Deux bonnes raisons pour maintenir la pression sur le gouvernement. Sans doute avec de nouveaux cortèges, mais surtout avec des arrêts de travail particulièrement vitaux comme dans les transports publics et routiers, et, sans doute plus que tout, les raffineries et leur système de distribution des carburants, ainsi que dans les centrales électro-nucléaires, deux secteurs de toute façon pilotés par des fédérations autonomes de la CGT passant pour plus radicales que les autorités confédérales, et notamment le secrétaire général Philippe Martinez.

Le „silence du président“

Les dates des samedi 11 et mercredi 15 mars ont d’ores et déjà été fixées pour les prochaines journées d’action, mais sans attendre, un certain nombre de conflits ponctuels vont se poursuivre d’ici là, même si, à la SNCF et dans les transports parisiens notamment, une encore très partielle reprise du travail s’est amorcée hier et devrait se poursuivre aujourd’hui.

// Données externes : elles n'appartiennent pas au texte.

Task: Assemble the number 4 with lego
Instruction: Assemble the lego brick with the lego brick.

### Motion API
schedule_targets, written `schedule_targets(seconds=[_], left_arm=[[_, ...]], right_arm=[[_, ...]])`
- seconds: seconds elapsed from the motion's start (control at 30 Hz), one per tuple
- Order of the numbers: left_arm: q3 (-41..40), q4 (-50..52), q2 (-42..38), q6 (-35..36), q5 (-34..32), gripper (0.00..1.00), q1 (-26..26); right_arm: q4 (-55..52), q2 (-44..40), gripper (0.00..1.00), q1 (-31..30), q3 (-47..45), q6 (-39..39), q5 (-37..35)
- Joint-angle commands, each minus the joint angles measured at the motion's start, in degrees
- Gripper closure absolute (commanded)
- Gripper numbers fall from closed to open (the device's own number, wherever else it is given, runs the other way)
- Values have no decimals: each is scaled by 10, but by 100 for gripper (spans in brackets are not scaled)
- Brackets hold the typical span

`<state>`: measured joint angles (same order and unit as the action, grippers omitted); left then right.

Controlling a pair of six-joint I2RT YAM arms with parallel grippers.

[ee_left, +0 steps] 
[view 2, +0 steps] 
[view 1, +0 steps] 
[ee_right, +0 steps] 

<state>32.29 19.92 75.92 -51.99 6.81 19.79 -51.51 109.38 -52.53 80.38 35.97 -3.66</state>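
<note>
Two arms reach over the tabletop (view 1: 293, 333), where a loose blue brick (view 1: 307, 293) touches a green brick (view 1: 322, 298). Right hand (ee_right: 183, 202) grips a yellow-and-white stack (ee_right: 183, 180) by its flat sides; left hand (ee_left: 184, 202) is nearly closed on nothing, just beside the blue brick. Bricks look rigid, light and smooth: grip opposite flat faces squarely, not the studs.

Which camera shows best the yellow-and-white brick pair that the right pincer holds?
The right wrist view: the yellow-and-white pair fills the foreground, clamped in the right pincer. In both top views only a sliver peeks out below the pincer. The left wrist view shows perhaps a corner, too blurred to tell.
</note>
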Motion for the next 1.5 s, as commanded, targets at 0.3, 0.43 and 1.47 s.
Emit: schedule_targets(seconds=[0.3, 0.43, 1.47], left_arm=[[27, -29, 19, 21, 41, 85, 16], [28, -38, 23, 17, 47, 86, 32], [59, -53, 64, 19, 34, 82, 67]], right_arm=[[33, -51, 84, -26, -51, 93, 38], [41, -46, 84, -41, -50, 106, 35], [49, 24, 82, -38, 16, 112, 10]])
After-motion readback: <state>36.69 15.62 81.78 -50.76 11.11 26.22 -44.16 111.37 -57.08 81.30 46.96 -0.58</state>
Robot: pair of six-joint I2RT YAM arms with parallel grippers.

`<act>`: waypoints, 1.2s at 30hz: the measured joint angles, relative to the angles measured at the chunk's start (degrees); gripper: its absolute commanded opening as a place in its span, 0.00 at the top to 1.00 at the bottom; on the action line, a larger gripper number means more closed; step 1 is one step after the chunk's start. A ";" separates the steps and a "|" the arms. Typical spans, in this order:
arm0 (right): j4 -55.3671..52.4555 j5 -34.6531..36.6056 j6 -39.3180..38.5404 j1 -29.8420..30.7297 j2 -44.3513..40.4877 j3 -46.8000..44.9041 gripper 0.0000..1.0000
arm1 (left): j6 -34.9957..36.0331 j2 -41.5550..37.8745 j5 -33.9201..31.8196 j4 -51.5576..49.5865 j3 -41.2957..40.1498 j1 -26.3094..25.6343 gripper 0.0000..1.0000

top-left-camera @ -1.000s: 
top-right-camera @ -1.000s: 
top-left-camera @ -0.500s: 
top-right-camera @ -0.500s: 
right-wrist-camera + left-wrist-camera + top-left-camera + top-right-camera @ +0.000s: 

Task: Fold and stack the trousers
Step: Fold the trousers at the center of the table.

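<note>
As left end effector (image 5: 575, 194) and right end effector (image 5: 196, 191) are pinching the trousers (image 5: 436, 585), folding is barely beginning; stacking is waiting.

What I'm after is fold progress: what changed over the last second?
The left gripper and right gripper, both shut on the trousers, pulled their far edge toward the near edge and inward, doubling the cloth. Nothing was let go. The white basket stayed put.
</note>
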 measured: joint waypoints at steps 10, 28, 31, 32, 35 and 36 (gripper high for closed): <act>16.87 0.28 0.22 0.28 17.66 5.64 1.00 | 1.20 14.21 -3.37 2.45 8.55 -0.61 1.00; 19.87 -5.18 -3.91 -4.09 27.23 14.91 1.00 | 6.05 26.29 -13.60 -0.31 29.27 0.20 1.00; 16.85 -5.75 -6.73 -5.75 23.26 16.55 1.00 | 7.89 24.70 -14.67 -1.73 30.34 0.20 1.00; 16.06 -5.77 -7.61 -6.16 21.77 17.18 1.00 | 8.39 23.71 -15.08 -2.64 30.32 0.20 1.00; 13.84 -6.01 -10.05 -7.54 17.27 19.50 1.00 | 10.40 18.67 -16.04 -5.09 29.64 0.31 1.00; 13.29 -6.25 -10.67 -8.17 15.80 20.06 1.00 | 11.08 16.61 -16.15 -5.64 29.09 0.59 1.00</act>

Sur un front plus directement politique de la gestion du conflit, les syndicats ont dénoncé „le silence du président de la République“ qui, font-ils valoir, „pose désormais un problème démocratique“, et ont demandé à être reçus à l’Elysée. Ce à quoi Matignon, et non la présidence, a répondu par la voix de la première ministre Elisabeth Borne que la porte du ministre en charge de la réforme, Olivier Dussopt, leur restait „grande ouverte“ …

Mais visiblement, il n’y a aucun empressement à renouer le fil des négociations qui avaient (mal) précédé la présentation officielle du projet gouvernemental, le 10 janvier dernier. Car le pouvoir compte manifestement sur le vote de son texte, d’ici au 26 mars au plus tard, pour mettre les syndicats devant le fait accompli. Lequel ne changerait sans doute pas grand-chose à la résolution de la plupart d’entre eux, mais pourrait conduire la CFDT, dont le secrétaire général Laurent Berger s’est toujours voulu très légaliste, à s’incliner malgré sa conviction.

Un grand désabusement

Cela dit, si le texte n’était pas voté à cette date, le gouvernement aurait toujours la possibilité, en vertu de l’article 47-1 de la Constitution, de le promulguer par ordonnances. Mais sur un plan psycho-politique, cela serait probablement pour lui la pire des solutions … et délivrerait les „légalistes“ comme Laurent Berger de tout scrupule. Tout comme son passage en force grâce à l’article 49-3 qui avait d’abord été envisagé en cas de refus de l’Assemblée nationale. Une hypothèse peu probable, quoique point totalement exclue, si se poursuit, et à plus forte raison s’amplifie, la fronde d’une petite partie des députés macronistes et des élus LR.

Mais au-delà de cette crise précise, la France ne fera sans doute pas l’économie de l’examen d’un phénomène plus vaste et plus profond: même chez nombre de salariés qui ne sont ni précaires, ni sous-payés, ni victimes d’horaires pénibles, on constate une sorte de grand désabusement à l’égard de leur travail. Et le slogan qui avait fait florès durant les événements de Mai-68, „Ne pas perdre sa vie à la gagner“, refleurit. C’est sans doute, à terme, non seulement la grille des salaires, mais aussi l’ensemble des rapports du travail, passablement archaïques, y compris dans leur dimension humaine, qu’il faudra repenser en France.